Mark Finn a 17 ans et un royaume à sauver.
Aidé
de ses fidèles compagnons, un homme-chat, un bûcheron et deux
guerriers, il devra affronter des périls sans nombre, traverser une mer
capricieuse en compagnie d'un capitaine fou, rallier des armées,
maîtriser les pouvoirs d'un mystérieux cristal...Et, s'il a le temps,
Mark rentrera chez lui pour passer son bac.
Genèse d'un « Rêve » tenace
Une
nuit d'août 1987 mon ami chris et moi nous lançons dans l'écriture d'un
vaste roman d'aventures que nous appelons Rêve de
Cristal. Il s'ouvre
sur cette prophétie énigmatique:
«
D'un autre ailleurs, l'Elu viendra Fine
sera sa marque Un
morceau de cristal sans apparats Plus
puissant que flèches et arcs. » Saintes
écritures du grand Pskychadélik,Psaume 13, verset 2.
Quand on a 18
ans, c'est forcément sous influence qu'on se lance dans l'écriture d'un roman.
Le moteur, c'est souvent l'envie de reproduire un truc qui nous a plu. En fait,
on veut faire notre « truc » à nous. La claque qu'on a pris en
lisant un bouquin génial, on veut voir si on est capable de la rendre. Même
s'il n'y a personne en face. Pour la beauté du geste. Notre modèle, à
nous, c'est Le Talisman des Territoires,
de Stephen King et Peter Straub (paru en 1984). Un jour, mon companheiro et moi
on a dû avoir ce genre d'échange :
– Mec, j’ai fini Le Talisman... Génial ! – Tu m'étonnes ! Jamais rien lu de
pareil. – ‘Tain, faut qu'on fasse un truc
dans le même genre... – Je veux ! On commence ce soir ? – Ça roule !

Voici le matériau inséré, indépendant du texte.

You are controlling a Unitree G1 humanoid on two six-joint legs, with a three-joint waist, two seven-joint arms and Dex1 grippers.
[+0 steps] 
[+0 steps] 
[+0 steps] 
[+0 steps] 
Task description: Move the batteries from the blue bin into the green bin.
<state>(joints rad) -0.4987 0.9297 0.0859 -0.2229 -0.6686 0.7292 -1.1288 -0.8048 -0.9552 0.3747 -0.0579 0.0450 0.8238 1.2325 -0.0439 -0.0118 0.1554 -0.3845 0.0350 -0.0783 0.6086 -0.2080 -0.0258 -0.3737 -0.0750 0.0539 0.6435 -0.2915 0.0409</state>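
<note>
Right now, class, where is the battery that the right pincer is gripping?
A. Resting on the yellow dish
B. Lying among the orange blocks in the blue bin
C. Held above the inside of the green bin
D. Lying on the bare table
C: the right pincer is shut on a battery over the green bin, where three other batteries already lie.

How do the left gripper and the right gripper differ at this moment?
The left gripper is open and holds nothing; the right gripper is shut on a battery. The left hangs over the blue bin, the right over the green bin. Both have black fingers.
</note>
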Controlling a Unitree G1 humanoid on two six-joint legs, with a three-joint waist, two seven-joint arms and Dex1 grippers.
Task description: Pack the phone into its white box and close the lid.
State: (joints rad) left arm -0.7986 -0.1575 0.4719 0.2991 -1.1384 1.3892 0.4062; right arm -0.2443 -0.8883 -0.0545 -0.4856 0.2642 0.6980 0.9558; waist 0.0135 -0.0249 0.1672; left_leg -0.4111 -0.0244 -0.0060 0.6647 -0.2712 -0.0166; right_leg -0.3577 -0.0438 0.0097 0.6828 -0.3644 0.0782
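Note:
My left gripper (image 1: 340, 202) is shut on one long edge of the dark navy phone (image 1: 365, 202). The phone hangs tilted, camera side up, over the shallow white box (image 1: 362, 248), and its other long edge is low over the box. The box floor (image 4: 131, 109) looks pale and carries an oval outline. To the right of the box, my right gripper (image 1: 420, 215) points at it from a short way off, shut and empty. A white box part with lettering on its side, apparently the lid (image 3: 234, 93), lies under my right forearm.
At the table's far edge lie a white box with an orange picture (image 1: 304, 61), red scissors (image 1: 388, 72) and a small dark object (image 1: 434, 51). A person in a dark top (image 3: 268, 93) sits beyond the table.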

Le héros du Talisman de King-Straub s'appelle Jack
Sawyer. En hommage au Tom Sawyer de Mark Twain. Parce qu’on est des petits
malins, on appelle le nôtre Mark Finn. Mélange de Mark Twain et d'Huckleberry
Finn – le copain de Tom. C'est à cette occasion que je me forge mon pseudo
: Stephen Bishop. J'ouvre un dico anglais-français. Le King c’est le roi, aux
échecs, je serai le fou (Bishop). C’était un peu pour rire, mais je l’ai conservé dans
plusieurs de mes textes. Pour Pocket, j’ai signé sous mon vrai nom. Sans doute pour
dire : fini la comédie ? La courte dédicace du premier volume en dit long
: « Ce livre est pour nous ! » On
attaque l'écriture comme un jeu. Dans le chapitre un, chacun écrit une
page (sur un cahier Clairefontaine à petits carreaux) et s'amuse à laisser
un suspens d'enfer à la dernière ligne. Charge à l'autre de se rattraper comme
il peut.
Ce premier chapitre nous plie en deux quand on le relit. Mais pas question de
s'arrêter là. Il faut qu'on égale le pavé du duo de choc américain. Et on le
fait ! Du moins, en nombre de pages... Ça nous prend deux ans. (D'Août 87 au 1er mai 89 à 22h30 pour être précis.) Chacun de
notre côté ; dans une ville différente ; un chapitre chacun, parfois deux ou
trois d'affilée. On se voit de temps en temps et on décide grosso merdo de ce
qui va arriver à Finn. Sans trop savoir où on va. On continue à s'amuser, on
essaye de faire marrer l'autre, de le surprendre. Et ça fonctionne. Parce qu'on
a envie de le mener jusqu'au bout, notre « truc. »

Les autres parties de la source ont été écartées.